DETAILED DESCRIPTION

The following detailed description is provided to assist the reader in gaining a comprehensive understanding of the methods, apparatuses, and/or systems described herein. However, various changes, modifications, and equivalents of the methods, apparatuses, and/or systems described herein will be apparent after an understanding of the disclosure of this application. For example, the sequences within and/or of operations described herein are merely examples, and are not limited to those set forth herein, but may be changed as will be apparent after an understanding of the disclosure of this application, except for sequences within and/or of operations necessarily occurring in a certain order. As another example, the sequences of and/or within operations may be performed in parallel, except for at least a portion of sequences of and/or within operations necessarily occurring in an order, e.g., a certain order.

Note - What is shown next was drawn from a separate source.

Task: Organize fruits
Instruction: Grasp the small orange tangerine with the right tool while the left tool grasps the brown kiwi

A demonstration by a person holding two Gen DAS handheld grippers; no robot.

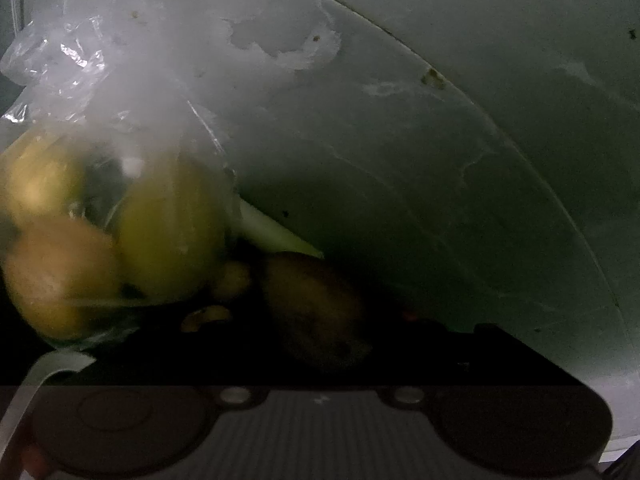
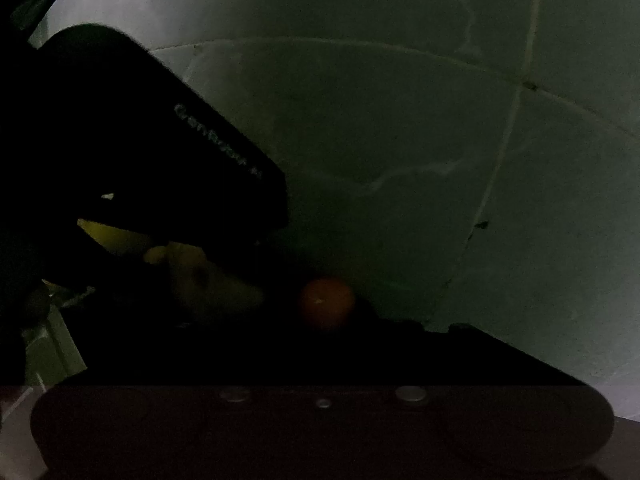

Also, descriptions of features that are known after an understanding of the disclosure of this application may be omitted for increased clarity and conciseness.

The features described herein may be embodied in different forms, and are not to be construed as being limited to the examples described herein. Rather, the examples described herein have been provided merely to illustrate some of the many possible ways of implementing the methods, apparatuses, and/or systems described herein that will be apparent after an understanding of the disclosure of this application. The use of the term “may” herein with respect to an example or embodiment (e.g., as to what an example or embodiment may include or implement) means that at least one example or embodiment exists where such a feature is included or implemented, while all examples are not limited thereto. The use of the terms “example”, “embodiment”, and “example embodiment” herein have a same meaning (e.g., the phrasing ‘in an or one example’ has a same meaning as ‘in an or one embodiment” and ‘in an or one example embodiment’), and “one or more examples” has a same meaning as “one or more embodiments” and “one or more example embodiments”. Still further, each of multiple or all separately described an/one “example”, “embodiment”, “example embodiment”, as well as “examples”, “embodiments”, “example embodiments”, herein may be included, in combination, in a same embodiment in any combination.

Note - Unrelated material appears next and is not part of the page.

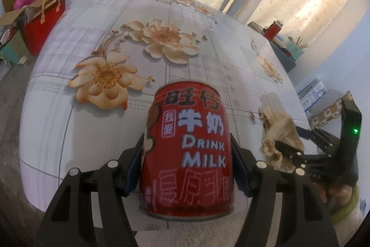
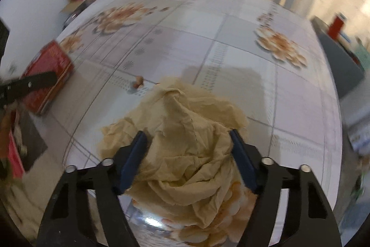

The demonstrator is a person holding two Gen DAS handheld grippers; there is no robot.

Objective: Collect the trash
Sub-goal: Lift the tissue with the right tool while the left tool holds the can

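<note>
A red milk can [image 1: 188, 149] stands upright on the flowered table [image 1: 111, 22] between the fingers of my left gripper [image 1: 187, 147], whose blue pads press both its sides. The can also shows in the right wrist view [image 2: 49, 75] at far left. A crumpled beige paper napkin [image 2: 182, 145] lies on the table between the fingers of my right gripper [image 2: 188, 142]; the pads touch its sides. In the left wrist view the napkin [image 1: 279, 138] and the right gripper [image 1: 298, 145] sit to the right of the can.
Small nut shells [image 2: 138, 81] lie beyond the napkin. A red bag [image 1: 42, 20] and cardboard boxes stand on the floor at left. A red flask [image 1: 274, 28] sits on a side shelf at right. Curtains hang behind the table.
</note>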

Throughout the specification, when a component or element is described as being “on”, “connected to,” “coupled to,” or “joined to” another component, element, or layer it may be directly (e.g., in contact with the other component, element, or layer) “on”, “connected to,” “coupled to,” or “joined to” the other component, element, or layer or there may reasonably be one or more other components, elements, layers intervening therebetween. When a component, element, or layer is described as being “directly on”, “directly connected to,” “directly coupled to,” or “directly joined” to another component, element, or layer there can be no other components, elements, or layers intervening therebetween. Likewise, expressions, for example, “between” and “immediately between” and “adjacent to” and “immediately adjacent to” may also be construed as described in the foregoing.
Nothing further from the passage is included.